SHOT ROCK (Au) Nova Scotia
In 2018 Northern Shield confirmed the discovery of a low sulphidation epithermal system in outcrop at the Shot Rock Property. This is the first time that this style of gold mineralization has been identified in Nova Scotia. The maiden drill program on the property, completed in March 20200, includes grades up to 22.1 g/t Au over 0.4 m. The mineralization is found within quartz veining exhibiting textures and mineralogy consistent with those from known epithermal systems. Textures observed include crustiform banding, colloform banding and bladed calcite pseudomorphed by quartz, comb texture and other void fillings.
Low sulphidation deposits are highly prized for their potential to host “bonanza” grades of gold and silver.
The Shot Rock Property is currently composed of 35 mining licenses units staked under the terms of the Mineral Resources Act of Nova Scotia and represents a total area of around 300 square km. It is located along the Trans-Canada Highway between New Glasgow and Antigonish in Nova Scotia. A railway and power lines also cross the property.
In 2017, Northern Shield, through wholly-owned subsidiary Seabourne Resources, signed an option agreement with prospector, Patrick Bellefontaine that gives the Company the right to acquire up to an 80% interest in the Shot Rock Gold Property. Seabourne has currently met the conditions of this Option Agreement for a 50% ownership in the Shot Rock Property. The additional 30% can be earned by incurring a further $1.5 million of exploration expenditures within 2 years and make cash and share payments to the prospector over the same period.
The prospector will retain a 1% NSR of which half (0.5%) can be bought back by Northern Shield for $1M.

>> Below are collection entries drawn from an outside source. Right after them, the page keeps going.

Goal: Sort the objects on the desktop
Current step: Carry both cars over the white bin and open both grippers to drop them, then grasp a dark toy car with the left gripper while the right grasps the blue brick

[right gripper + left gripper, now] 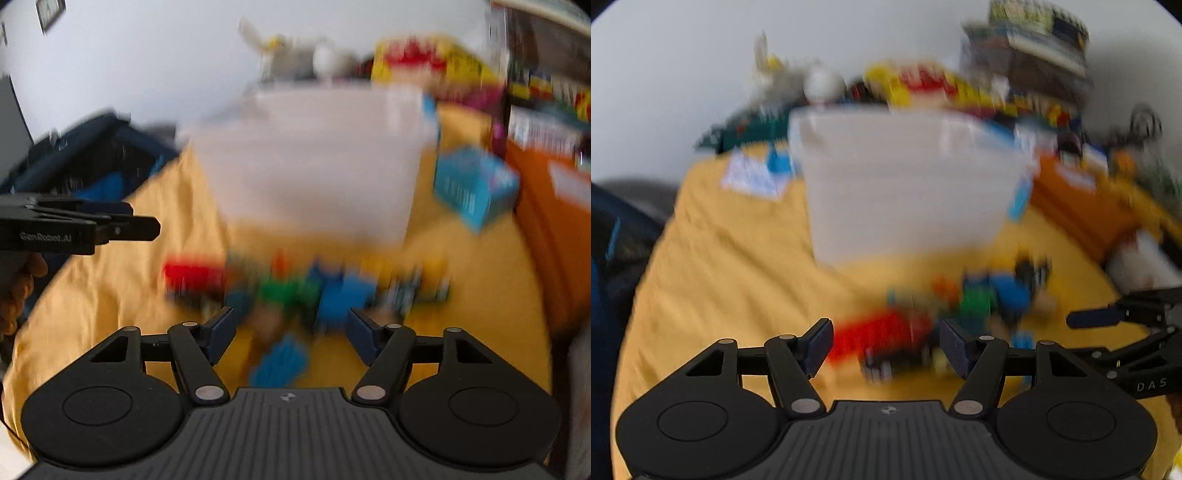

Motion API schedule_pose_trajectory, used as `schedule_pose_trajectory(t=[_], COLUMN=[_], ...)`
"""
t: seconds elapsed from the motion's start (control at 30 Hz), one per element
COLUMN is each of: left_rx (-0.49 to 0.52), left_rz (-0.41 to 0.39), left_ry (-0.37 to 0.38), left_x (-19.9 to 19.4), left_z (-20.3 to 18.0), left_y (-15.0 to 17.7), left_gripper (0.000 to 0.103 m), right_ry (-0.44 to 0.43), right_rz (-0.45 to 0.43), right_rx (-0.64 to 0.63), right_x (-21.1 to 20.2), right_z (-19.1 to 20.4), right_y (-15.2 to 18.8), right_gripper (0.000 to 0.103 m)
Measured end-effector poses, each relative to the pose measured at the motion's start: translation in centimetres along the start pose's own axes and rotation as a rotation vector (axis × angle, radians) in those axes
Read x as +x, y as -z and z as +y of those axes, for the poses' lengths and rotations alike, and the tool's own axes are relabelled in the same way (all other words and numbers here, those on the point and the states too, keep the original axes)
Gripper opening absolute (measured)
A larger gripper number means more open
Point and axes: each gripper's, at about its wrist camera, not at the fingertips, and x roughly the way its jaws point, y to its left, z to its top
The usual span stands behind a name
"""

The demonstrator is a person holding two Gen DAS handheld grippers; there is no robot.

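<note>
Toy pile (pixel 295 291) ahead, white bin (pixel 314 162) behind, cloth (pixel 731 258) bare leftward

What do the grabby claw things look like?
Both look alike. The left gripper and the right gripper are matte black, with jointed bars held by round silver pins, two big round discs and a ribbed plate. The fingers have dark blue ridged pads. The sides carry pale lettering, too blurred to read surely.

A yellow cloth (pixel 731 266) carries a translucent bin (pixel 908 192) and scattered coloured toys (pixel 975 306).
</note>
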Motion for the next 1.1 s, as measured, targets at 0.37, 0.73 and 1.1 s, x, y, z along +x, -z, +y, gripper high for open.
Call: schedule_pose_trajectory(t=[0.37, 0.73, 1.1], left_rx=[0.038, 0.092, 0.057], left_rz=[0.084, 0.093, 0.044], left_ry=[-0.032, 0.06, 0.083], left_x=[5.4, 6.2, 3.4], left_z=[-0.6, -1.3, -1.2], left_y=[1.4, 1.7, 2.2], left_gripper=[0.067, 0.037, 0.032], right_ry=[0.057, 0.009, 0.001], right_rz=[0.057, 0.03, -0.039], right_rx=[-0.064, -0.083, 0.008], right_x=[3.6, 3.6, -0.6], right_z=[1.5, 1.2, -0.3], right_y=[2.8, 2.9, 2.5], right_gripper=[0.065, 0.054, 0.054])
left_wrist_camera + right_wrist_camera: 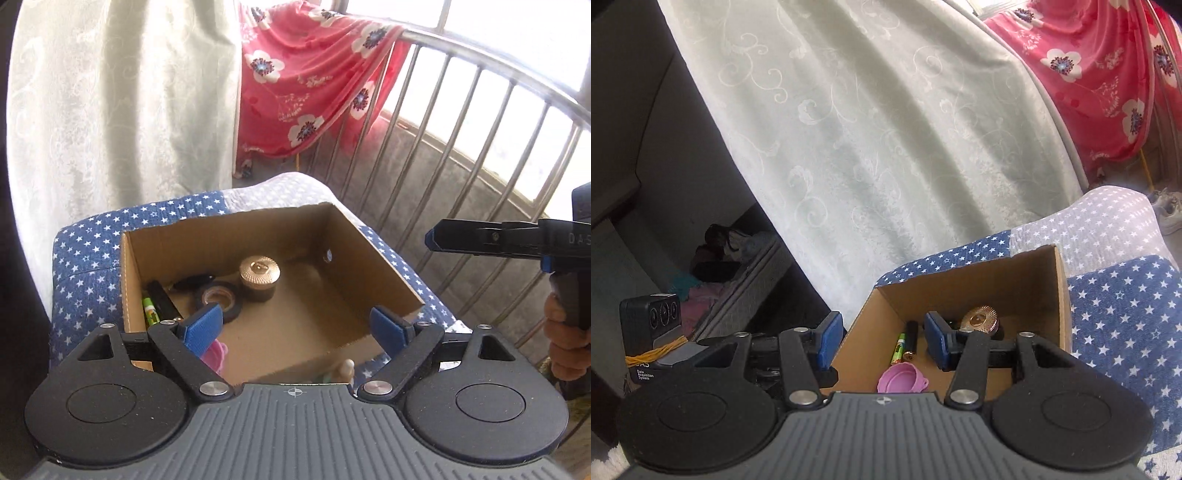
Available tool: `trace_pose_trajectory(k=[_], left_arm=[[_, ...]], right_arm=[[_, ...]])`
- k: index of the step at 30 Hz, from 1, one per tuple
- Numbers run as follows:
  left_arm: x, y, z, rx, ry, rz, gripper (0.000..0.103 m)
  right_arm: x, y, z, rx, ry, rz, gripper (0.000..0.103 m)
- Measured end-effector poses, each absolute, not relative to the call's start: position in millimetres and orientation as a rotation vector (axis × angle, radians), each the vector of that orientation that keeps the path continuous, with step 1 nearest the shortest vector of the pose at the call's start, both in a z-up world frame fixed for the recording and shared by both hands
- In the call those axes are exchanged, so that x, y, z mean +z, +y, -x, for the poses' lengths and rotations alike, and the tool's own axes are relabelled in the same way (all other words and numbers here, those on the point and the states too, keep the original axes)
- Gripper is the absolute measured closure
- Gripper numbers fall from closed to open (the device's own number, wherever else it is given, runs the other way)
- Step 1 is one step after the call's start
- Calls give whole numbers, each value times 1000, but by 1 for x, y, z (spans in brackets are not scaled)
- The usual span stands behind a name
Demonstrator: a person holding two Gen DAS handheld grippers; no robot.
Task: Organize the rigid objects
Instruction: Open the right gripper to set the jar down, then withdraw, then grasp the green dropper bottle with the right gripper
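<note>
Presently, the scene by part:

Cardboard box (354, 240): open-topped, resting on a blue star-print cover (85, 266); its near edge lies just past the left tool's fingertips.
Box contents: a gold ribbed lid jar (259, 275) near the middle, a roll of black tape (221, 300) just beside it toward the tongs, a green battery (151, 310) and a black cylinder (161, 302) along the left wall, and a pink collapsible cup (904, 377) in the near corner.
Left gripper (293, 325): blue pads spread wide apart, nothing between them; it hangs over the near edge of the box, with the tape roll just beyond its left pad.
Right gripper (882, 339): pads parted and bare; the box's near-left wall, the battery and the black cylinder show in the gap between the pads, and the pink cup lies below the gap, nearer the tool body.
Right hand (563, 343): wrapped round the right tool's handle, off to the right of the box.
Backdrop: a white patterned curtain (122, 96), a red floral cloth (314, 74) draped over a metal railing (480, 122).
</note>
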State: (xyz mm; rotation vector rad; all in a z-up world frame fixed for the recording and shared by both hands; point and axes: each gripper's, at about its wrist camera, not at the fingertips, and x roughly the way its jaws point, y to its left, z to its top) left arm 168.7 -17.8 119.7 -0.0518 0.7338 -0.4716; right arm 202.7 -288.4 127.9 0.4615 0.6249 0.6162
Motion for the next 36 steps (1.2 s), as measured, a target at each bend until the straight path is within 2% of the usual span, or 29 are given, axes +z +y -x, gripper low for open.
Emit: trace_pose_trajectory(k=[6, 11, 24, 36], left_arm=[[59, -37, -121, -555, 700, 69, 14], [29, -68, -99, -542, 582, -60, 16], [3, -102, -113, -514, 488, -211, 44], [-5, -99, -116, -475, 500, -225, 53]], right_arm=[[90, -281, -171, 588, 627, -432, 51], [68, -260, -166, 571, 629, -325, 51], [37, -223, -174, 582, 662, -102, 60], [21, -234, -188, 585, 725, -164, 71]])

Exploration commenced at Shot Rock in June 2018. The initial phases focused on stream sediment sampling while at the same time getting a better understanding of the geology of the area. The stream sediment sampling results:
- confirmed the presence of anomalous gold in the streams in the Barney’s River South area, where historic sampling in the 1970s had identified highly anomalous gold in heavy mineral concentrate samples;
- identified highly anomalous gold in what is now termed the Highway Zone where much of the ground exploration has focused to date and where the inaugural drill program was conducted and produced gold assays up to 22.1 g/ton over 0.4 m;
- identified several other areas anomalous in gold and/or pathfinder elements associated with epithermal systems.
Prospecting in the Highway Zone to follow-up on the gold-anomalous stream sediment samples first identified a number of angular float samples of quartz vein material exhibiting classic low sulphidation epithermal textures. These included colloform and crustiform banding, bladed carbonate, comb textured quartz with jasper infilling and brecciated colloform chalcedonic quartz with japer fragments and selvages. Many of the rock samples of quartz vein material from the area returned anomalous gold assays (>25 ppb) with a high of 3.3 g/t Au.
Further prospecting and mapping quickly led to the discovery of large banded quartz veins and zones of stockwork-style epithermal quartz veins in outcrop returning assays up to 5.4 g/ton Au in grab samples.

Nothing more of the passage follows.